**ABOUT THIS EXERCISE:**
Set down the data below in full, exactly as it reads, but without the pictures.

**GIVEN DATA:**
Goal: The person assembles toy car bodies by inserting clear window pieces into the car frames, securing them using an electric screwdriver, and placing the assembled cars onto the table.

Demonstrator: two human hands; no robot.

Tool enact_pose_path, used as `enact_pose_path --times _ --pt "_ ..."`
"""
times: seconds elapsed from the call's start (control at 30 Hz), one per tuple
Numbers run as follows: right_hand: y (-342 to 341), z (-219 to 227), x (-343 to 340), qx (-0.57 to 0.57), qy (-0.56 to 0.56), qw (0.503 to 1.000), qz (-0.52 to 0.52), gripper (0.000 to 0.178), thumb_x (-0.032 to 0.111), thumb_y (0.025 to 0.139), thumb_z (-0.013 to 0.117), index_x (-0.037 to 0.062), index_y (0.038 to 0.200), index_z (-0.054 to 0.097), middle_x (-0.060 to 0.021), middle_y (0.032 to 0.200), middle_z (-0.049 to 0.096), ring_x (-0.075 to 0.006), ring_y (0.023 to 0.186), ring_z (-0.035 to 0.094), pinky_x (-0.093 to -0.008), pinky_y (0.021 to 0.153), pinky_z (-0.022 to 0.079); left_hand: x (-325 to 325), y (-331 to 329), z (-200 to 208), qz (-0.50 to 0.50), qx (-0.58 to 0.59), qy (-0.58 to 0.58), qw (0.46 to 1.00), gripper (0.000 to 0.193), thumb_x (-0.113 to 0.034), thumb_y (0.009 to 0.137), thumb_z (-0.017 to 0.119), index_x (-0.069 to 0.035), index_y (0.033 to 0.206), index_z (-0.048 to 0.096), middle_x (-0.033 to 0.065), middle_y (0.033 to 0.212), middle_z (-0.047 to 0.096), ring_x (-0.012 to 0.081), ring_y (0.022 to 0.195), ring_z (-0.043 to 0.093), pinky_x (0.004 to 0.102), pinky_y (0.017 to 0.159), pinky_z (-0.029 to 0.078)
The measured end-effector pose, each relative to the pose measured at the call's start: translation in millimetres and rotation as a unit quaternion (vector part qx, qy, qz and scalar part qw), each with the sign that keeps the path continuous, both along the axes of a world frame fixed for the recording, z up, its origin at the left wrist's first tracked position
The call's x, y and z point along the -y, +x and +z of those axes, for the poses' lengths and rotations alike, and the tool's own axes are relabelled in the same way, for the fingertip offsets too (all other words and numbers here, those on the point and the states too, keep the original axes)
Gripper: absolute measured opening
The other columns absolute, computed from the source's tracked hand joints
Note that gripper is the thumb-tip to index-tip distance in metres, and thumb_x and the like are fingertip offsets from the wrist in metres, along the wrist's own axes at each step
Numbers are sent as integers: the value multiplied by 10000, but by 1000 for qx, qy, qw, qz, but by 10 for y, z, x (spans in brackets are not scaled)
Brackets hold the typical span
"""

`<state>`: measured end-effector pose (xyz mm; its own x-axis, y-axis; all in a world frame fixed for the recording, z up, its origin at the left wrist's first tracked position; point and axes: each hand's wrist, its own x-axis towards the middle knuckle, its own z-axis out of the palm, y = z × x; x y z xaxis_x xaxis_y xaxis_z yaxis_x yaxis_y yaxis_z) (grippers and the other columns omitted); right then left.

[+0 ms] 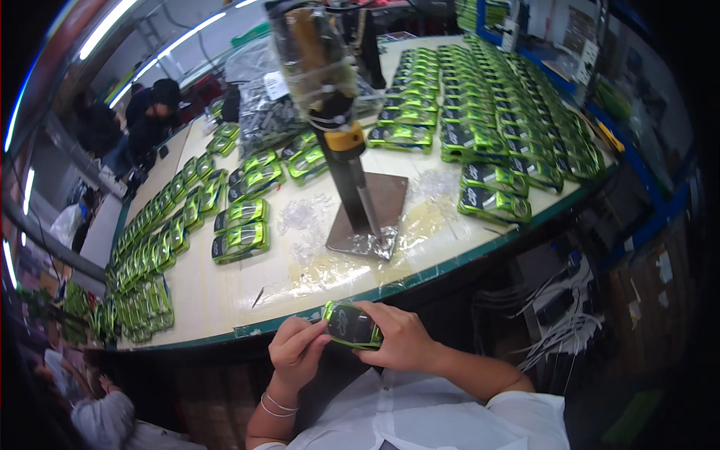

**YOUR SOLUTION:**
Goal: The person assembles toy car bodies by inserting clear window pieces into the car frames, securing them using an electric screwdriver, and placing the assembled cars onto the table.

Demonstrator: two human hands; no robot.

Tool enact_pose_path, used as `enact_pose_path --times _ --pt "_ ..."`
"""
times: seconds elapsed from the call's start (control at 30 Hz), one per tuple
Numbers run as follows: right_hand: y (-342 to 341), z (-219 to 227), x (-343 to 340), qx (-0.57 to 0.57), qy (-0.56 to 0.56), qw (0.503 to 1.000), qz (-0.52 to 0.52), gripper (0.000 to 0.178), thumb_x (-0.032 to 0.111), thumb_y (0.025 to 0.139), thumb_z (-0.013 to 0.117), index_x (-0.037 to 0.062), index_y (0.038 to 0.200), index_z (-0.054 to 0.097), middle_x (-0.060 to 0.021), middle_y (0.032 to 0.200), middle_z (-0.049 to 0.096), ring_x (-0.075 to 0.006), ring_y (0.023 to 0.186), ring_z (-0.035 to 0.094), pinky_x (-0.093 to -0.008), pinky_y (0.021 to 0.153), pinky_z (-0.022 to 0.079); left_hand: x (-325 to 325), y (-331 to 329), z (-200 to 208), qz (-0.50 to 0.50), qx (-0.58 to 0.59), qy (-0.58 to 0.58), qw (0.46 to 1.00), gripper (0.000 to 0.193), thumb_x (-0.113 to 0.034), thumb_y (0.009 to 0.137), thumb_z (-0.017 to 0.119), index_x (-0.069 to 0.035), index_y (0.033 to 0.206), index_z (-0.048 to 0.096), middle_x (-0.033 to 0.065), middle_y (0.033 to 0.212), middle_z (-0.047 to 0.096), ring_x (-0.012 to 0.081), ring_y (0.022 to 0.195), ring_z (-0.043 to 0.093), pinky_x (0.004 to 0.102), pinky_y (0.017 to 0.159), pinky_z (-0.029 to 0.078)
The measured end-effector pose, each relative to the pose measured at the call's start: translation in millimetres and rotation as a unit quaternion (vector part qx, qy, qz and scalar part qw), each with the sign that keeps the path continuous, both along the axes of a world frame fixed for the recording, z up, its origin at the left wrist's first tracked position
The call's x, y and z point along the -y, +x and +z of those axes, for the poses' lengths and rotations alike, and the tool's own axes are relabelled in the same way, for the fingertip offsets too (all other words and numbers here, those on the point and the states too, keep the original axes)
Gripper: absolute measured opening
The other columns absolute, computed from the source's tracked hand joints
Note that gripper is the thumb-tip to index-tip distance in metres, and thumb_x and the like are fingertip offsets from the wrist in metres, along the wrist's own axes at each step
Numbers are sent as integers: the value multiplied by 10000, but by 1000 for qx, qy, qw, qz, but by 10 for y, z, x (spans in brackets are not scaled)
Brackets hold the typical span
"""

`<state>`: measured end-effector pose (xyz mm; its own x-axis, y-axis; all in a world frame fixed for the recording, z up, its origin at the left wrist's first tracked position; point and axes: each hand's wrist, its own x-axis towards the middle knuckle, its own z-axis out of the palm, y = z × x; x y z xaxis_x xaxis_y xaxis_z yaxis_x yaxis_y yaxis_z) (grippers and the other columns omitted); right then left.

[+0 ms] 

This finishes the output for the exercise.